Coal exports from Grupo Prodeco’s port in Colombia are proceeding normally despite the possibility that a small group of unionized workers may vote to strike over pay and labor conditions, the company said on Thursday.
Only three of the 115 workers at the Puerto Nuevo port are members of the union – Sintracarbon – which has called for the vote on a potential strike, the company said.
“The union has presented more than 60 petitions related to salary increases, changes in labor conditions, additional bonuses and other things that the company considers excessive or unreasonable,” Prodeco said in answer to emailed Reuters questions.

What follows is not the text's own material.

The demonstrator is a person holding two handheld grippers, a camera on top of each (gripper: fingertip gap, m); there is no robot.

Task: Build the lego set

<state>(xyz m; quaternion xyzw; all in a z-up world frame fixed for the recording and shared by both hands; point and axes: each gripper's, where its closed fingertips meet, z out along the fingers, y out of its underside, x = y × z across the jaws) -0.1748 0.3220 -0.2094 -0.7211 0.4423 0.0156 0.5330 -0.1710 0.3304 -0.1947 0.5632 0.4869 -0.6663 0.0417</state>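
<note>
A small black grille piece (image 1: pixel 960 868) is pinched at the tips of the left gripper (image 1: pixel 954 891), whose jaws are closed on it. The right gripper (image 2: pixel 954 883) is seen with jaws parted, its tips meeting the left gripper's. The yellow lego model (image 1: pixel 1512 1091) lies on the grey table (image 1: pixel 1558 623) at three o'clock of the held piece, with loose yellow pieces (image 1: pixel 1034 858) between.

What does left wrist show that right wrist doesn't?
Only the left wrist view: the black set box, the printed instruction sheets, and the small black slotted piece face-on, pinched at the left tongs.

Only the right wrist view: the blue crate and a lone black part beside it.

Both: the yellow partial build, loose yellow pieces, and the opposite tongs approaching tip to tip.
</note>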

“It is improbable that a strike would have an impact on total exports,” Prodeco added. The dispute does not involve workers at the company’s mines in northeastern Cesar province.
Legal strikes generally require more than half of workers to vote in favor of a stoppage.
The company has been pressing workers not to participate in the vote, Aldo Amaya, the head of the union said, adding that results will come on Friday.
The union is asking for an annual salary increase of inflation plus 2 percent and housing, health and education benefits, even though it is already signed on to a contract valid through 2023.
The current contract stipulates annual raises of inflation plus 0.42 percent. Inflation was 3.18 percent in Colombia in 2018.
Prodeco employs more than 2,500 people. Its Calenturitas and La Jagua mines produced some 11.7 million tonnes of coal in 2018.
The company’s coal is transported by train to Puerto Nuevo, where it is shipped to Europe, Asia and the United States.
Besides Prodeco, the biggest players in Colombia’s coal industry are Drummond Co Inc, Murray Energy Corp’s Colombia Natural Resources, and Cerrejon, which is jointly owned by BHP Billiton, Anglo American Plc and Glencore.